Mapping Today: Technology and Spatial Thinking (3 credit): GEO 108
Sat. July 14 & Sun. July 15 mandatory move-in & orientation
Class runs July 16 – July 27, 2018
This is a regularized undergraduate course delivered through classroom-based instruction and homework. The class may consist of both Summer College and undergraduate students.
This course explores the roles of spatial technologies and data in society, with emphasis on understanding basic concepts as well as ethics, access, and privacy. We will study and practice using GIS, GPS, remote sensing, cartography, and social media technologies, and examine how these play a role in both our understandings of space and daily lives. This class is aimed at students interested in understanding how spatial thinking affects how we interact with the world. The first few classes therefore focus on basic map interpretation skills as well as the histories of different map varieties, components, and purposes. The second set of topics center around a variety of interrelated remote spatial data collecting technologies: aerial photography, observation satellites, and GPS. The final set of topics explore GIS technology, data analysis, and future implications of spatial technologies and media for our lives.
Each of the ten days of the course is broken in to two paired lecture/activity modules intended to complement one another around a single (or two closely related) topics. In addition to in-class activities and lectures, students have a selection of several readings for each day that will fit in to our activities and discussions. Students should come prepared to discuss the material and practice the concepts through a variety of hands-on exercises. Through these various activities, students will receive an engaged introduction to geographic ways of thinking. Students completing this class will have experience with: reading and interpreting a variety of different forms of mapping; producing and analyzing spatial data through a number of different mapping technologies; a foundation for performing well in other classes within the geography department; and, perhaps most crucially, a critical perspective on those ways of seeing, assessing, and navigating the world we typically take for granted. Grades will be based on exam performance, quality of work in the exercises and activities, participation and engagement, and mandatory attendance of all ten course meetings.

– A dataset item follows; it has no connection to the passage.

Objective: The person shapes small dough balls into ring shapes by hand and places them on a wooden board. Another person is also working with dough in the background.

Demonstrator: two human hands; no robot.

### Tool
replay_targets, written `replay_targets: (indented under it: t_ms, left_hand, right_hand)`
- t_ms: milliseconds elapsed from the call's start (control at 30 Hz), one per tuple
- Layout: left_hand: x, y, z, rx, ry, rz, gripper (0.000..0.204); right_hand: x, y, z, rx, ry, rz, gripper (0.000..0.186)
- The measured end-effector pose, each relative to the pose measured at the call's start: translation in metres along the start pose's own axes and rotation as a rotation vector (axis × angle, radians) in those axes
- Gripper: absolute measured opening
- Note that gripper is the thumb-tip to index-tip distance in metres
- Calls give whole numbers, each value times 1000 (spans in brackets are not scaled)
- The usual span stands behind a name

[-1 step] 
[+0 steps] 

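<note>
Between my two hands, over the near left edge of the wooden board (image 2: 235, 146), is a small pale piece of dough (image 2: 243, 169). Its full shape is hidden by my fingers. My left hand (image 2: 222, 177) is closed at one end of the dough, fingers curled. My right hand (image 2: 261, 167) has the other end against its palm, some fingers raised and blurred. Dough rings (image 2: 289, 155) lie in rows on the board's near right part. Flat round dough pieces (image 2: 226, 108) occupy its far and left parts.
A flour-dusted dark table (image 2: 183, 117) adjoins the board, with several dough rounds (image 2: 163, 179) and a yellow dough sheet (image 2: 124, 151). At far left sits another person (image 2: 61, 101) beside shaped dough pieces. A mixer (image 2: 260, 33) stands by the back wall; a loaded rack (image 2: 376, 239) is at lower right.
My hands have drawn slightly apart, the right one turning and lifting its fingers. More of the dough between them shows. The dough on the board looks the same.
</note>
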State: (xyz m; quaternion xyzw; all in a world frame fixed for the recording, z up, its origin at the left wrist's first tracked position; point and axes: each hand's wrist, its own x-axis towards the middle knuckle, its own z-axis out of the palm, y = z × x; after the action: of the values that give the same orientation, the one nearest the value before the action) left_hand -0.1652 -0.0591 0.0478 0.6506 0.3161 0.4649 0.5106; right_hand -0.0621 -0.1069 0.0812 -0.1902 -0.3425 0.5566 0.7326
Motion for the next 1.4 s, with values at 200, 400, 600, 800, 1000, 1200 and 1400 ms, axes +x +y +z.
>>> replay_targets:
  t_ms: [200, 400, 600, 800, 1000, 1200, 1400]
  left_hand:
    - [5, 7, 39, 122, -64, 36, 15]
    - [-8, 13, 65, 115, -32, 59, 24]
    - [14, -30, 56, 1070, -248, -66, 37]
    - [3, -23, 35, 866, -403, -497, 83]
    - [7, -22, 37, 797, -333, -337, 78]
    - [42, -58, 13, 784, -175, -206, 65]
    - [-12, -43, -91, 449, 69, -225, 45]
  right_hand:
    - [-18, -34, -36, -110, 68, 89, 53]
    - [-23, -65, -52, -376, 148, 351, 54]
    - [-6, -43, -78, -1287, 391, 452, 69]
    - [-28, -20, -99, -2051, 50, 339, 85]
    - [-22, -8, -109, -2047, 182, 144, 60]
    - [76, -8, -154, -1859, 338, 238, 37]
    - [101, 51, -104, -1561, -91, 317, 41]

To learn more about Geography at Syracuse University visit GEOCUSE
Please visit our program costs page for more detailed information.
*Program rates are subject to change and will be approved by the board of trustees in March.
*Students must be 15 years of age by the orientation and move-in date.
Jesse Swann-Quinn is a PhD candidate completing his dissertation in the Geography Department at Syracuse University. He has previously served as primary instructor, teaching associate, and teaching assistant in a variety of courses at Syracuse University, the University of Arizona, and Colgate University. These include: World Cultures, Global Community, Principles of GIS, Cities of the World, Human Geography & Global Systems, Introduction to Photography, and Mapping Today. He also helped develop a two-day Public Political Ecology field course for undergraduates at UA and regularly involves students in his research projects.
Jesse’s research addresses political geographies of the environment, and concentrates on the geopolitics of mineral and metal mining in both post-Soviet space and the Adirondack Mountains. Focusing on publicly oriented scholarship, Jesse was a 2016 Public Humanities Fellow through the New York Council for the Humanities. In the past he served for two years as the assistant editor and then editor of you are here: the journal of creative geography, and before returning to graduate school he made wildlife documentaries as an associate producer for National Geographic Television.